Exercise description
For the data below, work out the number of lines containing the string "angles" and answer with that number only.

=== Section Start ===

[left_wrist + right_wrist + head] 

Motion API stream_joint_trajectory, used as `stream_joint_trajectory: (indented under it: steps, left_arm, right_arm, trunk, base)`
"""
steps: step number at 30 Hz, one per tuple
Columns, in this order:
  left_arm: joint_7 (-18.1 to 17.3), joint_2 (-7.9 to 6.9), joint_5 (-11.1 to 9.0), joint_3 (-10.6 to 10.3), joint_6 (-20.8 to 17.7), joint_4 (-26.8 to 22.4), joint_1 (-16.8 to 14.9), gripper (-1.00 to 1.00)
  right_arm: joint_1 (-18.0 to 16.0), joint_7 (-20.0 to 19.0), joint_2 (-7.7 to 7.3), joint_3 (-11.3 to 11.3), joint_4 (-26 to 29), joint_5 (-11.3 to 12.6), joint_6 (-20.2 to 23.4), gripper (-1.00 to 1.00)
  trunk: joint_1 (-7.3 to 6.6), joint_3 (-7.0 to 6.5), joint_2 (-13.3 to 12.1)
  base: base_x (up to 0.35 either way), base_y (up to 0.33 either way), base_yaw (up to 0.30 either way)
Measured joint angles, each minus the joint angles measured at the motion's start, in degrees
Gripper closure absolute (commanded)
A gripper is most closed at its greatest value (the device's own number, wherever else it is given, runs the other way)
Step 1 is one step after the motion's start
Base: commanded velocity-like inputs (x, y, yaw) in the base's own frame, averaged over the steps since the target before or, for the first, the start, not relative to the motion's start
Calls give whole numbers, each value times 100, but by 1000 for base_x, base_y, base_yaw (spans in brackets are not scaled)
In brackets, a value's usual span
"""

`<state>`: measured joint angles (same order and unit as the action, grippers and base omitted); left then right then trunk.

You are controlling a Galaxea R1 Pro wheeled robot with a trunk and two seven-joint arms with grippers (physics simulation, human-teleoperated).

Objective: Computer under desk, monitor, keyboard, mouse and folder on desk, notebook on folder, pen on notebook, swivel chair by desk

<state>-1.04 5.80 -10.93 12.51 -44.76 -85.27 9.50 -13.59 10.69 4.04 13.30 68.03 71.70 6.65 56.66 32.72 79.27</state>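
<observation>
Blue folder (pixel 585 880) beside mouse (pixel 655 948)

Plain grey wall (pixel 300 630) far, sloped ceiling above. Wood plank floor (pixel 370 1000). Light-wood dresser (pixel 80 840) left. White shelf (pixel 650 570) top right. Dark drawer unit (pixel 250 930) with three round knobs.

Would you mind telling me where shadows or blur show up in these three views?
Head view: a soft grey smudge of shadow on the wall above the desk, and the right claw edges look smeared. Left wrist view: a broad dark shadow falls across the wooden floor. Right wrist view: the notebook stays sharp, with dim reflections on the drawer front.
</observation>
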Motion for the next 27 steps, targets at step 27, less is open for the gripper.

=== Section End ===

Result of this task
2